- _WHAT YOU WILL DO_: Wherever "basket" turns up in the entries, copy out the line that holds it.
==== INPUT DATA
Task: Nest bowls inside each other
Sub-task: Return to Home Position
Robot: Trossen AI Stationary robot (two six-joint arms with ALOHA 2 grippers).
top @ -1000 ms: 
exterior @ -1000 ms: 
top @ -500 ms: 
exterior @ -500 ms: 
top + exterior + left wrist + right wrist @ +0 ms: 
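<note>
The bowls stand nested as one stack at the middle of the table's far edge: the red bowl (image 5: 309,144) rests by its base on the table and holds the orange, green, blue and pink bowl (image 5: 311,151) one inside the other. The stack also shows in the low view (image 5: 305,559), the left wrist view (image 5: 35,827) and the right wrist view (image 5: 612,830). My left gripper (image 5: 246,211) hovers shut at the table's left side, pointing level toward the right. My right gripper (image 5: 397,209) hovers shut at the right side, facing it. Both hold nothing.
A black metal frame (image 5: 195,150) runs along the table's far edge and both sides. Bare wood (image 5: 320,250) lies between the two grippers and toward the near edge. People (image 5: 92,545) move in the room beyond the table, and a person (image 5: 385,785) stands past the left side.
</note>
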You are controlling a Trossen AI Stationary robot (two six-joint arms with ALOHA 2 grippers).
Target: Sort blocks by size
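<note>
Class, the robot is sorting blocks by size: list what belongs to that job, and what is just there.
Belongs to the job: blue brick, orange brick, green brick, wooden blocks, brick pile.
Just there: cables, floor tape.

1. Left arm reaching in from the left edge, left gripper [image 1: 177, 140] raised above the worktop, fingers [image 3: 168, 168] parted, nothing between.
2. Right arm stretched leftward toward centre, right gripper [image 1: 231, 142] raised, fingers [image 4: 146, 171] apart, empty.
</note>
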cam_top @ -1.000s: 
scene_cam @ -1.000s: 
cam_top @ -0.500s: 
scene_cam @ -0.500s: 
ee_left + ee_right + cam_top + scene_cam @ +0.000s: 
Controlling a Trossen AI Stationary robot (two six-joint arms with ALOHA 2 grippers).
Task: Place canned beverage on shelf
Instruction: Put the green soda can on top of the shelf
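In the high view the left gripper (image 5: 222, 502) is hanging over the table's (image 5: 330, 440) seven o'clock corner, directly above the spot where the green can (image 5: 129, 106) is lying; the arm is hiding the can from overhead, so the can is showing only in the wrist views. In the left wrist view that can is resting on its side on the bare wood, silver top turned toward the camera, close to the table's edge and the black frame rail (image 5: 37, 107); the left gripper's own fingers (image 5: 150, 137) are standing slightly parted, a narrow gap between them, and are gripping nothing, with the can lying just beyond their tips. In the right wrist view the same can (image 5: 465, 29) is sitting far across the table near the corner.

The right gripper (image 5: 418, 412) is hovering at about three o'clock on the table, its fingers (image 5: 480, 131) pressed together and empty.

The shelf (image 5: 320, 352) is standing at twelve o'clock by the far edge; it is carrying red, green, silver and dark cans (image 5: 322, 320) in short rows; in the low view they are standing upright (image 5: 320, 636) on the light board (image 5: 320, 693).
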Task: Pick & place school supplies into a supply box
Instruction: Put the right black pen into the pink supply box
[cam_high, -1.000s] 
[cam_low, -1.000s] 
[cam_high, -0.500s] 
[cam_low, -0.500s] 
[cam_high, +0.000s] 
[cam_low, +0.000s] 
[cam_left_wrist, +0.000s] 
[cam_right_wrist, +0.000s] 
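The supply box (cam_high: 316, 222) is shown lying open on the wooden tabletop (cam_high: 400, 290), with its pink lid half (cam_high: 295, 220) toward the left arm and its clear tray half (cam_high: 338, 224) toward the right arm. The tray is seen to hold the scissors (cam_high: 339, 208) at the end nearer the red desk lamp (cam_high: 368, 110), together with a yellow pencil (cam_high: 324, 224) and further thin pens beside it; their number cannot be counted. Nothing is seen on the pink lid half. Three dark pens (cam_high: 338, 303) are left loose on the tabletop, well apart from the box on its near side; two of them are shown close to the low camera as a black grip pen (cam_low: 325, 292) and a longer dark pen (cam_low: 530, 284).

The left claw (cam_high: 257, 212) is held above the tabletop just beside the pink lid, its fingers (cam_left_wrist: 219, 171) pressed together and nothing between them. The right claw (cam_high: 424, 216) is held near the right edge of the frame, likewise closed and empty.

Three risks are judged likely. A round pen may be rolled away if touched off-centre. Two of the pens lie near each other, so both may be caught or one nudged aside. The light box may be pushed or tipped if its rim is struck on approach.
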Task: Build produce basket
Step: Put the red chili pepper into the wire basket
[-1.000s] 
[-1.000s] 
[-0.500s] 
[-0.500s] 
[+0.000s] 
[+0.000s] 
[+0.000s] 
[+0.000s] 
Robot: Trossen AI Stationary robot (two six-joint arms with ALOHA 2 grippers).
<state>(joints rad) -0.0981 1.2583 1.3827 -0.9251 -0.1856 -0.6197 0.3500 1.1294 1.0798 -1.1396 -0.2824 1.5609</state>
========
- _SOLUTION_:
Task: Build produce basket
Step: Put the red chili pepper into the wire basket

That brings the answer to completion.